Mikey the Death Doula

Dignity in the Departure: How Mikey Reclaims Humanity at the End of Life

Heart of the Home Series End of Life Care Death Doula Grief Coaching
EnhDme Feature  ❖  Heart of the Home Series
Mikey runs toward the dark — not because she is fearless, but because she understands the profound intimacy found in the moments where life meets its end.

In the medical world, we are trained to fix, to cure, and to prolong. But what happens when the goal is no longer a cure? For this installment of our Heart of the Home series, we sat down with Mikey, founder of Healing Hearts House LLC. As a Death Doula, Advanced Reiki Practitioner, and Certified Grief Coach, Mikey occupies a space most people spend their lives avoiding. She is the one who runs toward the dark — not because she is fearless, but because she understands the profound intimacy found in the moments where life meets its end.

The Tree of Life

The Midwife of the End

Mikey often says she helps people “labor out of this world” because, in many ways, death and birth mirror each other more than we’re comfortable admitting. Both are profound transitions. Both involve uncertainty, vulnerability, surrender, and a loss of control. In both, the role of a doula isn’t to “fix” anything — but to create safety, presence, and trust in the process.

When families understand that death isn’t something that’s happening to their loved one but something they’re moving through, the fear softens. They stop feeling like they’re failing and instead realize they’re participating in a sacred passage. Death becomes less about “the end” and more about accompanying someone home.

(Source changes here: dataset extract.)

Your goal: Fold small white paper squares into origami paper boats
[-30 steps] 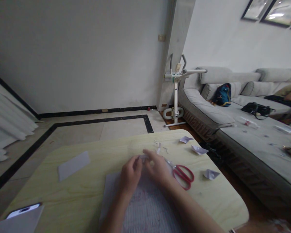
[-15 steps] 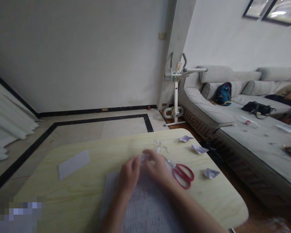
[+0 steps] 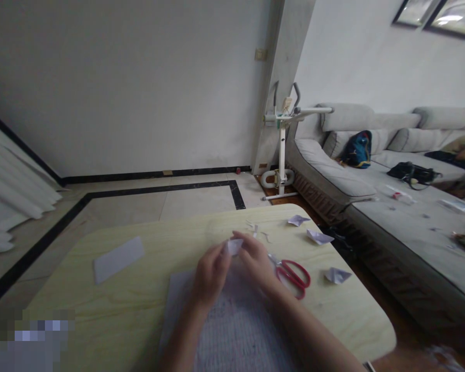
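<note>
My left hand (image 3: 211, 274) and right hand (image 3: 256, 261) come together above the far part of a lined, written-on sheet (image 3: 232, 330), pinching a small folded white paper (image 3: 235, 247) between the fingertips; its exact folds are too blurred to tell. Just right of my right hand lie red-handled scissors (image 3: 293, 278), their blades partly hidden by it. Beyond my hands, thin paper scraps (image 3: 255, 230) are scattered on the pale wooden table (image 3: 120, 320). Three folded paper pieces sit along its right side: a far one (image 3: 298, 220), a middle one (image 3: 320, 237) and a near one (image 3: 338, 276). A flat white paper (image 3: 118, 259) lies well to the left.
</note>
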Tool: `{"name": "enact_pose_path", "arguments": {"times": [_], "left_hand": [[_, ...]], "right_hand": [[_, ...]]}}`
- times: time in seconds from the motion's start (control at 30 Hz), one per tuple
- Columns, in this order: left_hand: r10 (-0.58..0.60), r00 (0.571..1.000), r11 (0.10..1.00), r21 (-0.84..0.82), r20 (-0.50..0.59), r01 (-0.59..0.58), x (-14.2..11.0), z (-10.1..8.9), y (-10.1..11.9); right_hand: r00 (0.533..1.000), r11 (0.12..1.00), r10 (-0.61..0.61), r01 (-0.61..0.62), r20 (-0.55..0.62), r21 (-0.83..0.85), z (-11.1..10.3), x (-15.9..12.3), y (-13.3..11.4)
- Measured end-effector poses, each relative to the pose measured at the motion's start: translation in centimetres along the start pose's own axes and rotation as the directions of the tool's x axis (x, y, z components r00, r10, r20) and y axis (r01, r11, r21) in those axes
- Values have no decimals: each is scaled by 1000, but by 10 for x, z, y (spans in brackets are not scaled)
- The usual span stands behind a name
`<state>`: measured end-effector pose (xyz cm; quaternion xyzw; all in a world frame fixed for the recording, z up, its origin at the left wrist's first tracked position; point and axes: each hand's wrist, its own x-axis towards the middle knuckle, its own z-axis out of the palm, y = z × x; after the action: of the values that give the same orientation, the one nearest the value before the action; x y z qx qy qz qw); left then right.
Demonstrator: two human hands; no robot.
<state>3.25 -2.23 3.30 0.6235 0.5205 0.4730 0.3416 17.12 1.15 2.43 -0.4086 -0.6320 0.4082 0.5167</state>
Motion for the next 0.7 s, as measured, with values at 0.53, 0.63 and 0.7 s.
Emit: {"name": "enact_pose_path", "arguments": {"times": [0.53,0.63,0.7], "left_hand": [[6,998,998,-63,-67,-11,-2,3,-11],[-19,991,1000,9,-129,20,-2,4,-14],[-15,987,999,40,-161,22,-2,4,-16]], "right_hand": [[997,998,62,-63,-36,-31,4,-2,-6],[997,991,-3,-7,-73,-132,5,-3,-4],[995,981,-60,43,-82,-188,5,-4,-3]]}}
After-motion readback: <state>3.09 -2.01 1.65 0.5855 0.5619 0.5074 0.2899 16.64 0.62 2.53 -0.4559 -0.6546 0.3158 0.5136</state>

An Instinct for Connection

Mikey didn’t always have the language for it, but she’s always known she is someone who runs toward the hard moments. While others wanted to escape the discomfort, Mikey felt an instinct to stay. To listen. To bear witness. To make sure no one crossed that threshold feeling abandoned.

“Running toward the dark is really running toward connection when it matters most.”

Dissolving the Stigma

The biggest misconception is that calling a Death Doula means you’re “giving up” or that death is imminent. Mikey doesn’t replace hospice, doctors, or nurses — she complements them. She focuses on the emotional, spiritual, and human parts of dying that often get overlooked.

Most families tell her afterward that they wish they had known about Death Doulas sooner — not because it made death easier, but because it made it less lonely.

Navigating the “Triple Threat”

The active vigil phase tends to surface everything families have spent years avoiding — old wounds, power struggles, unresolved grief, and guilt. Mikey is trained to read the room, paying attention to family roles, unspoken hierarchies, and who is carrying the emotional load versus who is avoiding it. Her goal isn’t to fix the family; it’s to stabilize the environment enough so the vigil can be a place of presence instead of chaos.

Advocacy in the System

Medical systems are designed for efficiency and symptom management — not always for emotional processing. Mikey’s role is to translate both ways: helping families understand what the medical team is saying in plain language, while helping clinicians understand the family’s values and cultural needs. When families feel supported instead of rushed, they make clearer decisions and regret less afterward.

The Power of Legacy and Soul Wishes

Legacy work isn’t about perfection; it’s about helping people leave truth behind. Mikey recalls a client who created handwritten letters to each family member, to be opened at different milestones like graduations and weddings. These letters became emotional anchors — proof that love doesn’t end when a body does.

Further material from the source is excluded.